Stored dataset items
▶

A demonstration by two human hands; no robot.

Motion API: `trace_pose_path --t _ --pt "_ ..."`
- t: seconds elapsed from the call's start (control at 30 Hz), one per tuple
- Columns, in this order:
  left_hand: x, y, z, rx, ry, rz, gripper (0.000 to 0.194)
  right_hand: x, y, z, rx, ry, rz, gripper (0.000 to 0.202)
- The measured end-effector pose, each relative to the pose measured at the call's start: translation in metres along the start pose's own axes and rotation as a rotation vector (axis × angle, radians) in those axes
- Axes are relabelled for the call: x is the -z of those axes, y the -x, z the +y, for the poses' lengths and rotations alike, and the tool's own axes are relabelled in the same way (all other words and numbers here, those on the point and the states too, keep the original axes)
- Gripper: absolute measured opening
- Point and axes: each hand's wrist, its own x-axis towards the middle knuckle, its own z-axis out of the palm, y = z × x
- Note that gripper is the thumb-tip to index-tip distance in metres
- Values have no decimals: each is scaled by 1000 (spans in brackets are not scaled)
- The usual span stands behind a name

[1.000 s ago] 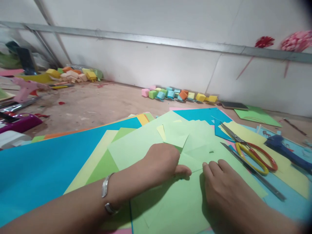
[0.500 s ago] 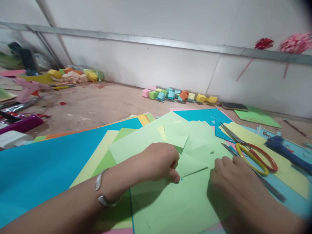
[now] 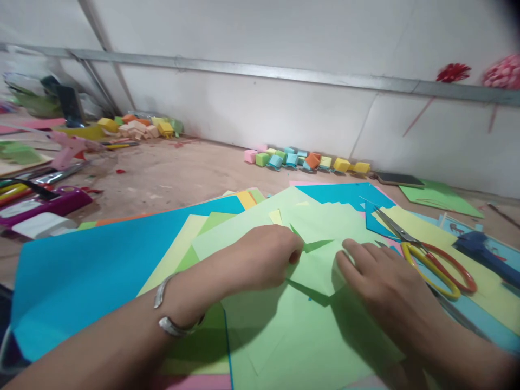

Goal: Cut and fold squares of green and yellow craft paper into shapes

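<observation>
A small folded piece of light green paper (image 3: 314, 265) is raised a little above the larger light green sheets (image 3: 260, 330), between my two hands. My left hand (image 3: 262, 257), with a silver cuff bracelet (image 3: 173, 327) on the wrist, is closed on the piece's left edge, fingers curled under. Bent fingers of my right hand (image 3: 371, 279) grip its right edge; the thumb is hidden. Close to the right hand lie scissors (image 3: 434, 265) with yellow and red handles, blades pointing away. Under my right forearm a long metal blade (image 3: 463, 317) is partly covered.
Blue paper (image 3: 101, 265) spreads out on the left. At the back stand small coloured paper cubes (image 3: 292, 160). A pink glue gun (image 3: 69, 149), a purple tool (image 3: 52, 203) and a white block (image 3: 44, 225) lie far left. A dark blue tool (image 3: 483, 252) rests at right.
My right hand has moved left and up from beside the scissors onto the small paper's right edge. The paper has lifted and turned. The view has swung slightly left.
</observation>
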Motion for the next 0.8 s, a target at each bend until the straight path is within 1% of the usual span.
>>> trace_pose_path --t 0.03,0.1,0.17,0.3,0.4,0.5,0.57,0.63,0.67,0.73,0.8 --pt "0 0 1 1 4 -6 12 4 0 -2 22 -67 31 27" --pt "-3 -2 3 9 11 -46 19 12 0 -5 64 -219 70 28" --pt "-7 -5 3 18 8 -89 25 21 1 -5 100 -363 66 30" --pt "-12 -8 -1 18 -9 -106 24 31 2 -4 179 -587 44 28" --pt "-12 -7 -2 23 -6 -123 22 26 2 -1 247 -715 5 26" --pt "-9 -4 1 20 -28 -130 22 14 2 7 283 -823 -69 18" --pt "-7 -2 3 13 -51 -125 27 7 1 13 293 -840 -137 8" --pt "-6 -2 5 6 -71 -127 33 4 0 19 303 -786 -181 23" --pt "-6 -2 5 1 -77 -127 35 5 -1 21 312 -742 -181 27" --pt "-6 -2 5 -5 -83 -128 37 7 -2 22 319 -657 -143 26" --pt "-6 -2 5 -2 -81 -134 37 8 -3 22 317 -624 -90 24"
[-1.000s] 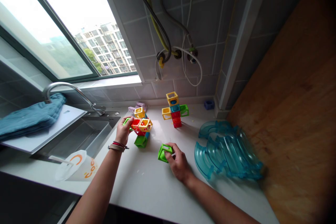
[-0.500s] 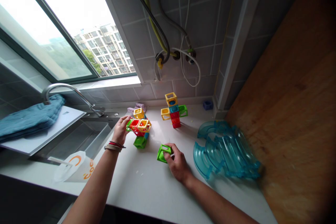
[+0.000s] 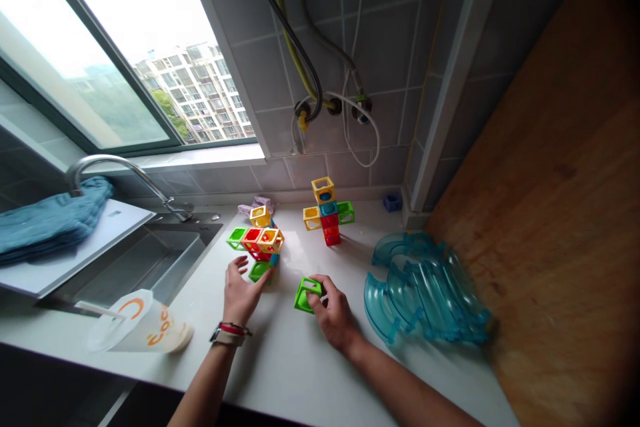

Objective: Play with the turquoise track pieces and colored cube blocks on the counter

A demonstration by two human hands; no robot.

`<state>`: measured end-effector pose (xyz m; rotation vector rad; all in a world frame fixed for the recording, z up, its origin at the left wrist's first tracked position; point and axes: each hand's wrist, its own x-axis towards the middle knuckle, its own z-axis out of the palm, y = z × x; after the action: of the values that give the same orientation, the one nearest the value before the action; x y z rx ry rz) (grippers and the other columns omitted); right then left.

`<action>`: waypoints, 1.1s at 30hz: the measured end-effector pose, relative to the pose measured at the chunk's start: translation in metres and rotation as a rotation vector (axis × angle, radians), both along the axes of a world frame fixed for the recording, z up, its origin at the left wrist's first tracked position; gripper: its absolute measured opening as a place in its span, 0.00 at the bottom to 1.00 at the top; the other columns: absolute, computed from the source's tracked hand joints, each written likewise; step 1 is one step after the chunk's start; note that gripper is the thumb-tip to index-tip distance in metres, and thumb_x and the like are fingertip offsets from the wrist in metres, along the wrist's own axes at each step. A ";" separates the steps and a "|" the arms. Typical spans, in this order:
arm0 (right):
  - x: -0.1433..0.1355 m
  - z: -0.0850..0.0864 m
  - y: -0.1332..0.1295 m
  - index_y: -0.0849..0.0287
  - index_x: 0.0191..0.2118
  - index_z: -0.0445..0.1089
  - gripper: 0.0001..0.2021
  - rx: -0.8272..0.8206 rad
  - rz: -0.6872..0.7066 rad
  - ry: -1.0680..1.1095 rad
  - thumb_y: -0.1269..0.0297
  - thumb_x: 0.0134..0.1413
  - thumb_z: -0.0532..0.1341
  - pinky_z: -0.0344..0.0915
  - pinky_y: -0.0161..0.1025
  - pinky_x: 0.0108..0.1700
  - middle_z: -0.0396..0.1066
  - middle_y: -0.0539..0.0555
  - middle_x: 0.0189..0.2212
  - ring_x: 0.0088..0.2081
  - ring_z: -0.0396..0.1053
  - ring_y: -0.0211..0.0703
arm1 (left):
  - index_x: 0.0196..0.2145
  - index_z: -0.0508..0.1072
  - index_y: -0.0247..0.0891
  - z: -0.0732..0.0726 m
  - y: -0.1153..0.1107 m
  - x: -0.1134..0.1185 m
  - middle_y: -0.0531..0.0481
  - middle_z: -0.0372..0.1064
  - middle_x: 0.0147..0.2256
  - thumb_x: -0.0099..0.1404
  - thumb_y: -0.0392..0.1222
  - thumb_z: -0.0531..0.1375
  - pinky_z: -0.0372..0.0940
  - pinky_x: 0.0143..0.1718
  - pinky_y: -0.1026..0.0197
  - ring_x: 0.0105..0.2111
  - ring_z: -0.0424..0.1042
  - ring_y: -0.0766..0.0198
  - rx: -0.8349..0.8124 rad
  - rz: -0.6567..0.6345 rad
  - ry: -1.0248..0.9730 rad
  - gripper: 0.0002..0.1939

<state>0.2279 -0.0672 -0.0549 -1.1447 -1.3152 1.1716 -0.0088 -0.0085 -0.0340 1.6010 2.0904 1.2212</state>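
Observation:
My right hand (image 3: 336, 315) grips a green cube block (image 3: 307, 294), an open-framed plastic piece, just above the white counter. My left hand (image 3: 243, 290) is spread, its thumb and fingers apart on either side of a lower green block (image 3: 259, 271); whether they touch it I cannot tell. That block sits at the base of a cluster of joined cube blocks (image 3: 253, 239) in green, red, yellow and blue. Behind and to the right stands a second block figure (image 3: 329, 221), upright, with a yellow block on top and red ones below.
Translucent blue curved track pieces (image 3: 425, 293) lie on the right by a wooden board (image 3: 560, 213). To the left are a drink cup (image 3: 145, 328), a sink (image 3: 175, 253) and a faucet (image 3: 125, 163). A dark blue block (image 3: 393, 202) sits in the back corner.
My left hand has left the cluster's left green block and moved down and right to the lower green block. My right hand keeps its green block, almost unmoved.

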 end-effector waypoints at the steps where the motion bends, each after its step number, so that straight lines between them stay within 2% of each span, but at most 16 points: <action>1: 0.000 -0.001 0.000 0.57 0.51 0.71 0.15 0.001 -0.004 0.003 0.59 0.62 0.59 0.66 0.36 0.35 0.75 0.51 0.35 0.32 0.70 0.41 | 0.57 0.65 0.36 0.001 0.006 0.001 0.36 0.72 0.52 0.49 0.60 0.72 0.73 0.48 0.44 0.48 0.76 0.45 -0.022 -0.004 -0.008 0.44; 5: 0.000 -0.003 0.002 0.59 0.52 0.71 0.16 0.001 -0.030 0.038 0.59 0.61 0.60 0.69 0.38 0.38 0.76 0.55 0.42 0.36 0.73 0.43 | 0.54 0.68 0.39 0.012 0.022 -0.005 0.39 0.77 0.47 0.49 0.57 0.72 0.75 0.43 0.48 0.43 0.79 0.47 -0.108 -0.030 -0.078 0.38; 8: 0.000 -0.004 0.003 0.59 0.54 0.71 0.17 0.016 -0.044 0.059 0.60 0.62 0.60 0.72 0.39 0.42 0.75 0.58 0.48 0.41 0.74 0.45 | 0.49 0.73 0.39 0.017 0.024 -0.014 0.38 0.78 0.47 0.49 0.56 0.72 0.74 0.44 0.48 0.43 0.80 0.46 -0.137 -0.076 -0.120 0.32; 11: 0.000 -0.003 0.004 0.58 0.56 0.70 0.18 0.023 -0.056 0.073 0.61 0.62 0.60 0.73 0.40 0.44 0.73 0.59 0.52 0.44 0.75 0.46 | 0.47 0.74 0.38 0.018 0.024 -0.019 0.37 0.78 0.48 0.49 0.57 0.72 0.74 0.44 0.48 0.45 0.79 0.45 -0.147 -0.098 -0.120 0.32; 14: -0.001 -0.004 0.004 0.57 0.58 0.69 0.19 0.041 -0.096 0.080 0.63 0.61 0.60 0.74 0.41 0.46 0.71 0.60 0.54 0.48 0.74 0.48 | 0.48 0.75 0.39 0.017 0.025 -0.016 0.36 0.78 0.49 0.46 0.57 0.74 0.73 0.41 0.49 0.44 0.80 0.44 -0.152 -0.062 -0.099 0.34; 16: -0.001 -0.004 0.004 0.57 0.58 0.69 0.20 0.043 -0.122 0.083 0.64 0.60 0.60 0.74 0.41 0.47 0.71 0.60 0.54 0.49 0.74 0.49 | 0.46 0.76 0.40 0.015 0.028 -0.012 0.37 0.79 0.47 0.46 0.57 0.74 0.73 0.40 0.50 0.42 0.80 0.44 -0.150 -0.027 -0.090 0.32; 19: 0.000 -0.007 0.005 0.58 0.58 0.69 0.22 0.022 -0.117 0.102 0.66 0.57 0.60 0.74 0.42 0.48 0.72 0.60 0.54 0.49 0.75 0.49 | 0.43 0.77 0.41 0.010 0.034 -0.008 0.37 0.80 0.45 0.50 0.57 0.72 0.72 0.44 0.48 0.43 0.80 0.43 -0.138 0.000 -0.084 0.26; 22: 0.000 -0.009 0.007 0.58 0.56 0.70 0.20 0.010 -0.121 0.116 0.66 0.57 0.59 0.74 0.43 0.47 0.74 0.61 0.53 0.47 0.76 0.49 | 0.42 0.78 0.41 0.007 0.037 -0.010 0.37 0.80 0.45 0.53 0.57 0.70 0.70 0.48 0.46 0.47 0.79 0.41 -0.125 -0.030 -0.078 0.23; 26: 0.000 -0.009 0.009 0.58 0.52 0.73 0.17 -0.011 -0.123 0.140 0.63 0.57 0.60 0.75 0.43 0.42 0.78 0.59 0.46 0.40 0.78 0.49 | 0.44 0.80 0.41 0.013 0.034 -0.021 0.41 0.81 0.45 0.53 0.53 0.70 0.71 0.48 0.48 0.47 0.78 0.43 -0.135 -0.200 -0.089 0.23; 29: 0.000 -0.006 0.009 0.58 0.51 0.74 0.17 -0.017 -0.106 0.152 0.62 0.57 0.61 0.75 0.41 0.39 0.79 0.56 0.38 0.36 0.78 0.48 | 0.40 0.82 0.40 0.021 0.028 -0.031 0.43 0.82 0.42 0.51 0.51 0.70 0.72 0.45 0.51 0.44 0.80 0.44 -0.153 -0.335 -0.113 0.20; 33: -0.001 -0.006 0.008 0.58 0.50 0.74 0.16 -0.006 -0.103 0.135 0.63 0.56 0.61 0.74 0.41 0.38 0.79 0.55 0.36 0.35 0.77 0.48 | 0.35 0.82 0.39 0.024 0.021 -0.043 0.43 0.83 0.38 0.48 0.52 0.72 0.73 0.41 0.51 0.38 0.79 0.46 -0.134 -0.402 -0.136 0.18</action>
<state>0.2273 -0.0592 -0.0604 -1.1049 -1.1385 1.1567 -0.0522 0.0122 -0.0098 1.7147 1.6264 0.9980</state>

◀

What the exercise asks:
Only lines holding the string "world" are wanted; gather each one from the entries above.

Result of the task:
`<state>`: measured end-effector pose (xyz m; rotation vector rad; all in a world frame fixed for the recording, z up, its origin at the left wrist's first tracked position; point and axes: each hand's wrist, its own x-axis towards the middle knuckle, its own z-axis out of the palm, y = z × x; after the action: of the values that give the same orientation, the one nearest the value before the action; x y z rx ry rz) (grippers and the other columns omitted); right then left.
`<action>`: waypoints, 1.1s at 30hz: the measured end-effector pose, relative to the pose measured at the chunk's start: translation in metres and rotation as a rotation vector (axis × angle, radians), both along the axes of a world frame fixed for the recording, z up, its origin at the left wrist's first tracked position; gripper: its absolute measured opening as a place in its span, 0.00 at the bottom to 1.00 at the top; the other columns: absolute, computed from the source's tracked hand joints, each written likewise; step 1 is one step after the chunk's start; note that gripper is the thumb-tip to index-tip distance in metres, and thumb_x and the like are fingertip offsets from the wrist in metres, along the wrist's own axes at each step. A ";" separates the steps and a "|" the arms. Typical spans, in this order:

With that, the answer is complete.